Ich riss ihn einige Stufen hinunter und er klammerte sich vor Schreck noch fester an mich.
„Was zum Geier ist hier eigentlich los?", schrie er, doch das war jetzt nicht wichtig. Hier zählte im Moment nur das Überleben.
Wir waren schon fast am Ausgang, da wurde es plötzlich heiß. Ein gewaltiger Knall, gefolgt von einer Druckwelle voller Glassplitter schleuderte uns den restlichen Weg nach draußen.
Johnson hatte mich losgelassen und lag in einiger Entfernung von mir sich vor Schmerz windend am Boden. Er hielt sich die Ohren und überall in seinen Armen steckten Scherben.
Mich hatte es nicht ganz so schlimm getroffen. Mein Fell hatte die meisten Verletzungen verhindert, doch auch ich hatte einen Gehörsturz erlitten. Ich taumelte und ich hörte nichts als das Pochen meines Blutes und ein eintöniges, andauerndes piepsen, durchwachsen von verzerrten Geräuschfetzen aus meiner Umwelt.
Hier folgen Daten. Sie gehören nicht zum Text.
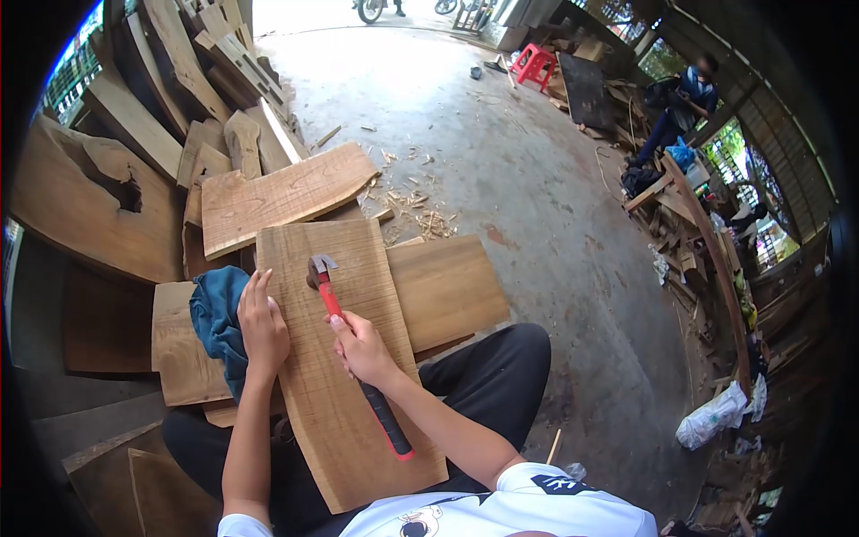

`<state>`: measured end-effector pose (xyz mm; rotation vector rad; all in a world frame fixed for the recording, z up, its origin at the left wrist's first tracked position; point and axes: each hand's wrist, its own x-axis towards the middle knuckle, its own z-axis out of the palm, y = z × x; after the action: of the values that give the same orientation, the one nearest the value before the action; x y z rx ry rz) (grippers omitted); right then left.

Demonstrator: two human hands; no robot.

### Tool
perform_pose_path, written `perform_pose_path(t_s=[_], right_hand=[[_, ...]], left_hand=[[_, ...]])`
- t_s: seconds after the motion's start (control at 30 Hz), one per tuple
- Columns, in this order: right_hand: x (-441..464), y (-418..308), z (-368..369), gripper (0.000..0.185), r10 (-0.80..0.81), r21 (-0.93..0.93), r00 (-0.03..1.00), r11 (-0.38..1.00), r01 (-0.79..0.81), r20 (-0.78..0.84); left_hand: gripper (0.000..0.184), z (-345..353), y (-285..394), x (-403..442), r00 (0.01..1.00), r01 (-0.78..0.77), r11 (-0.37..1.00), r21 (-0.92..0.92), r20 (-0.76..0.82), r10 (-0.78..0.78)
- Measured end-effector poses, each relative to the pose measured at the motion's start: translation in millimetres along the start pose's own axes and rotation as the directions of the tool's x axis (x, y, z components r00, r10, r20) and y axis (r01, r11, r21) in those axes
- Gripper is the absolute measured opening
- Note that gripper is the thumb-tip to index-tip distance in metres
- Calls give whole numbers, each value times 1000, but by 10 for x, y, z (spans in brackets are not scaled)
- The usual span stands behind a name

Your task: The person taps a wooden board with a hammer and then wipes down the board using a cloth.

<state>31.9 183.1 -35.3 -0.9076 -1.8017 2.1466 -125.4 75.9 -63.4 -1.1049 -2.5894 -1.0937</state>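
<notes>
Hammer and wooden board in a workshop, seen from the seated person's head. The rectangular wooden board (pixel 353 421) lies lengthwise in the near centre, its near end between the person's dark-trousered legs (pixel 501 376). The claw hammer (pixel 385 416) is held slantwise above it, metal head toward the far end and black handle section toward the near right; whether the head touches the wood cannot be told. The grip of the right hand (pixel 365 349) is closed around the red part of the shaft. The left hand (pixel 261 327) lies along the board's left edge, its grip uncurled with the fingers extended toward the far side. Just left of this hand is a crumpled teal cloth (pixel 217 313). Beyond the board's far end lies a curved-edged plank (pixel 277 201); a darker panel (pixel 452 291) projects at right. A large slab with a hole (pixel 98 201) leans at far left. Wood chips (pixel 420 217) are scattered over the concrete floor (pixel 555 233). At far right are a red plastic stool (pixel 534 64) and another person (pixel 693 100); a white plastic bag (pixel 713 418) lies at near right.
</notes>
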Motion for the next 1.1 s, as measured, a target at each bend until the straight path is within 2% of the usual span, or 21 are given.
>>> perform_pose_path(t_s=[0.17,0.23,0.33,0.37,0.4,0.43,0.47,0.5,0.53,0.57,0.63,0.67,0.73,0.8,0.9,0.97,1.03,1.1], right_hand=[[9,46,46,40,28,78,999,996,-30,21],[15,176,88,38,24,165,998,986,-32,52],[-15,197,111,37,-1,194,997,981,-13,71],[-12,191,97,37,-3,197,998,980,-10,70],[-6,191,81,37,-22,106,998,994,15,60],[4,194,72,37,-42,14,998,999,41,54],[27,238,83,37,-43,14,997,999,42,57],[52,296,110,40,-185,-63,983,981,183,-18],[71,353,115,42,-328,-151,941,937,314,-82],[61,352,110,42,-330,-153,941,937,315,-80],[49,348,90,42,-404,-170,909,908,384,-102],[30,308,61,42,-403,-172,910,907,383,-101],[-10,226,-17,37,-139,-79,990,987,138,-3],[30,281,-45,36,-169,-64,986,984,169,10],[17,259,-90,36,-194,-45,979,979,197,59],[25,211,-123,36,-194,-47,976,979,199,96],[28,202,-124,38,-254,-111,958,957,269,133],[84,261,-157,38,-254,-112,958,956,269,134]], left_hand=[[38,3,14,-24,997,-37,999,21,-67,38],[37,-14,39,-16,992,-66,997,35,-110,69],[40,-104,247,-110,984,-128,989,-80,-134,117],[40,-112,337,-146,991,-111,976,-189,-99,93],[40,-124,443,-194,996,-87,952,-294,-59,73],[42,-135,553,-251,998,19,910,-415,58,6],[44,-100,687,-323,991,113,821,-560,119,-55],[46,-69,796,-404,976,207,701,-682,189,-104],[52,25,806,-507,970,234,675,-700,219,-109],[52,38,848,-573,970,233,674,-701,217,-110],[56,50,917,-644,950,312,580,-752,261,-172],[58,-4,942,-650,941,336,602,-725,292,-173],[58,-87,983,-692,929,363,601,-712,324,-178],[58,-64,981,-744,918,389,597,-701,353,-183],[59,-23,946,-818,948,308,642,-703,283,-145],[64,-96,955,-830,962,215,836,-505,256,-93],[68,-155,969,-811,958,213,827,-521,277,-72],[72,-155,932,-785,954,206,817,-539,296,-46]])
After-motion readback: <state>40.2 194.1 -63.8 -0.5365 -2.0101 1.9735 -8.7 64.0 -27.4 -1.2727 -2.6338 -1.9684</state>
Mein Instinkt sagte mir: Du musst fliehen, rennen... Doch da stürzte ich wieder in mich zusammen und atmete schwer.
„Meine Ohren! Scheiße tut das weh!", der arme Kerl zappelte am Boden und hielt sich die Hände über die Ohren. Ich packte sein Shirt im Nacken und zerrte ihn einige Meter weiter von dem Haus weg. Gerade rechtzeitig, bevor eine weitere Bombe hochging und die unteren drei Geschosse in sich zusammen fielen.
Nun hatte das gesamte Gebäude nicht mehr genug halt und stürzte komplett ein. Ein Gebäude weniger auf dem Grundstück des LAPD. Das Hauptgebäude, ein großes Glas-Metall Konstrukt war jedoch erhalten geblieben. Ein Glück, dachte ich. Letztendlich doch ein Funke Hoffnung für die Gerechtigkeit.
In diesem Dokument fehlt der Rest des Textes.